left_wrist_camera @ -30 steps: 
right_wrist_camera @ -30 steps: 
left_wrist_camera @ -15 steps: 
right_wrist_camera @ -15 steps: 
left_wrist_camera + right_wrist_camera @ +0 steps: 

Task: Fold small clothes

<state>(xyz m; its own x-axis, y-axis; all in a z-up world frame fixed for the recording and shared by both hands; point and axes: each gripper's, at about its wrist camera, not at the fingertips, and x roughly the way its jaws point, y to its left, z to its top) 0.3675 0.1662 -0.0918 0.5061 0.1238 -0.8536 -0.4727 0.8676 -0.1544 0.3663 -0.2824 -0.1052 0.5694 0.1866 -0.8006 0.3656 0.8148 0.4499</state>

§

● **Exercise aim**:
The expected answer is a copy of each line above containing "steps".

● **Written answer**:
left_wrist_camera @ -30 steps: 
right_wrist_camera @ -30 steps: 
left_wrist_camera @ -15 steps: 
right_wrist_camera @ -15 steps: 
left_wrist_camera + right_wrist_camera @ +0 steps: 

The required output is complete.